Nominal Christianity in Early America?
In light of all the recent books by Sam Harris, Richard Dawkins, Daniel Dennett, Christoper Hitchens, et al, on the nature of religion and in some cases its particular manifestation in America, I found this tidbit from Sean Wilentz’s “The Rise of American Democracy” quite interesting:
Although the figures are sketchy, it appears that as few as one in ten Americans were active church members in the unsettled aftermath of the American Revolution.
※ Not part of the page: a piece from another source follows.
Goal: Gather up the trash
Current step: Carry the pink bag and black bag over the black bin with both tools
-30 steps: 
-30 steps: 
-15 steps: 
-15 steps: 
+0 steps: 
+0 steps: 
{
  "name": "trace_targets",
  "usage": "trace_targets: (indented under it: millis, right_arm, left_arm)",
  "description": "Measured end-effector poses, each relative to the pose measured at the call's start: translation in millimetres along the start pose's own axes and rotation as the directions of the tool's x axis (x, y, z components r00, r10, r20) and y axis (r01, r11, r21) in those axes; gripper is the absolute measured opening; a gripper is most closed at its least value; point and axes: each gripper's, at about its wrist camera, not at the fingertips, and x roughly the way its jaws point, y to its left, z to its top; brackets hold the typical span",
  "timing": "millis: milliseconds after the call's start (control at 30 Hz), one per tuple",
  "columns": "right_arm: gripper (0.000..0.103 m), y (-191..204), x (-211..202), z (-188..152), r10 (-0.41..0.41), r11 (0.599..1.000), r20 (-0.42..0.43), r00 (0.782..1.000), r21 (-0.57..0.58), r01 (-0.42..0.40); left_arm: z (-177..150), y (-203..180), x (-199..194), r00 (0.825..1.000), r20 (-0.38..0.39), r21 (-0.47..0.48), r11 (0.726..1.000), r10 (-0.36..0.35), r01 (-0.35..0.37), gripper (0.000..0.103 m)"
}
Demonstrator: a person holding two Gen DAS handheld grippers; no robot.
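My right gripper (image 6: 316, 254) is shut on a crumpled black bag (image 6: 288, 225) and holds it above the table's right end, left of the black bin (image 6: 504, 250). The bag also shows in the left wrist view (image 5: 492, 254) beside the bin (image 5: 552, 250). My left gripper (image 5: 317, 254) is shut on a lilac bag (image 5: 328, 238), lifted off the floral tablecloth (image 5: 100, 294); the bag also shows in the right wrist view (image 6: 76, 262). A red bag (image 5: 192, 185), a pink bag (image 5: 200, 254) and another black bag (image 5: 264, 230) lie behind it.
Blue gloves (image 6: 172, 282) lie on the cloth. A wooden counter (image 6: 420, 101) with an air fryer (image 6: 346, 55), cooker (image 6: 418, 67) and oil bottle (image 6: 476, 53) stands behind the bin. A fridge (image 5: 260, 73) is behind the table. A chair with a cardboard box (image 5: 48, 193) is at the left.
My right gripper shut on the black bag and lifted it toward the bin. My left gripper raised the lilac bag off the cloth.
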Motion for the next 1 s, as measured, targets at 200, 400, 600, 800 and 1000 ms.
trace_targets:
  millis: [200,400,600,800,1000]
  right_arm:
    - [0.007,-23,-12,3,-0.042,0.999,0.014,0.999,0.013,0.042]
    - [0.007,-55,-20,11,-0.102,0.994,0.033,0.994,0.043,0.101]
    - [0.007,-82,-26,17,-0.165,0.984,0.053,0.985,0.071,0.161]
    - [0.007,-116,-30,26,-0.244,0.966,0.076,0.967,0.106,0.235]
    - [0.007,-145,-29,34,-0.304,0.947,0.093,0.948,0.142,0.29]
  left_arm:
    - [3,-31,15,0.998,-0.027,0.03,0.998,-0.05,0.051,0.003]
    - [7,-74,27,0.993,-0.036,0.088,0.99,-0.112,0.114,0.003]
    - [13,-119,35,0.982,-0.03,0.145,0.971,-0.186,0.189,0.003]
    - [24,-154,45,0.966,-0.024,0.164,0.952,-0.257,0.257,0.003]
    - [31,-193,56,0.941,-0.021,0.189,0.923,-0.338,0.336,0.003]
The evangelizing that ensued proceeded, at first, in fits and starts, but gathered tremendous momentum after 1825. By the 1840s, the preponderance of Americans - as many as eight in ten - were churched, chiefly as evangelizing Methodists of Baptists (in the South) or as so-called New school revivalist Presbyterians or Congregationalists (in the North.) What was, in 1787, a nation of nominal Christians - its public culture shaped more by Enlightenment rationalism than Protestant piety - had turned, by the mid-1840s, into the most devoted evangelical Protestant nation on earth. (p. 267)
This is a highly recommended book chronicling the evolution of democracy and the rise political parties in the U.S. from the end of the Revolutionary period up to the Civil War. Wilentz’s technique of using footnotes only at the end of large blocks of text makes it difficult to track down exactly where he obtained the figures mentioned in the paragraph above.